▶ [Goal of the exercise]:
Print the data exactly as written, line for line, and leave its pictures behind.

<<<<

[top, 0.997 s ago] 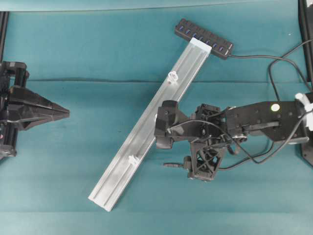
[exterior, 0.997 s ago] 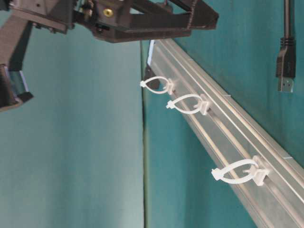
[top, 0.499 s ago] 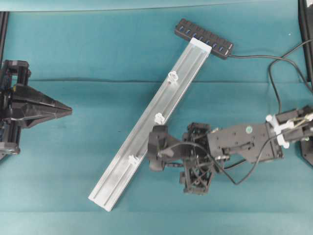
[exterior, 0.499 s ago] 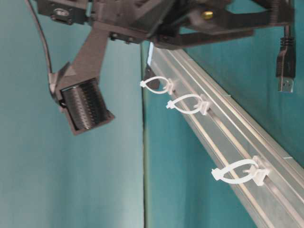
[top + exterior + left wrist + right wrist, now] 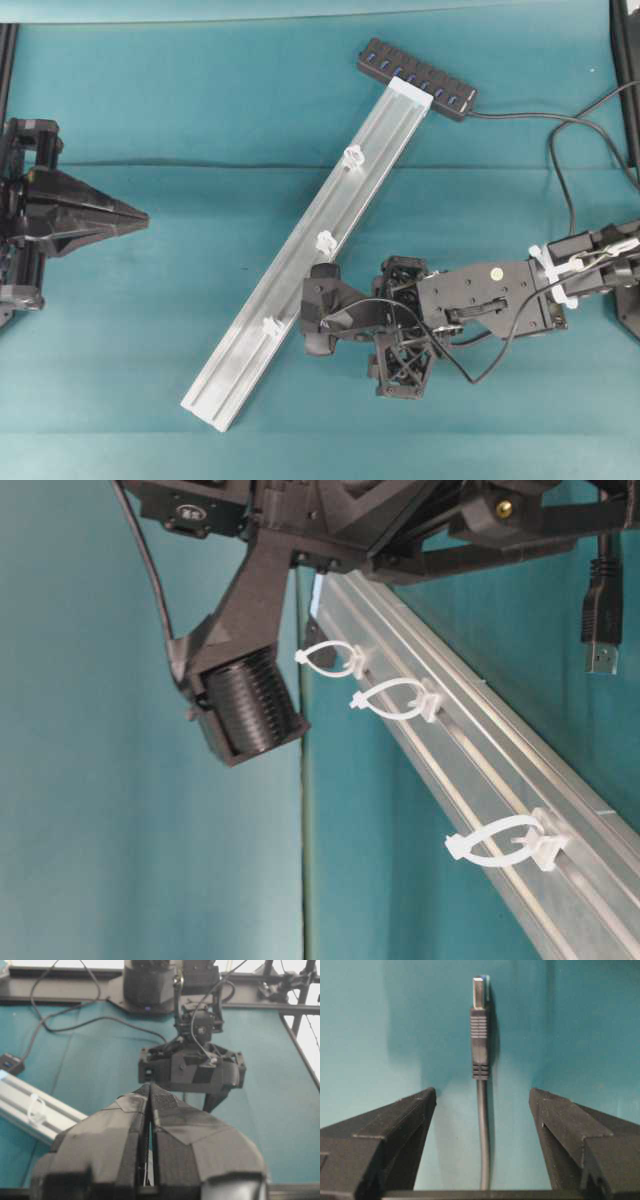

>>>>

▶ [Answer box]:
[top, 0.997 s ago] 
[exterior, 0.997 s ago] 
[top, 0.499 s ago] 
[exterior, 0.499 s ago] 
[top + exterior + left wrist + right wrist, now] 

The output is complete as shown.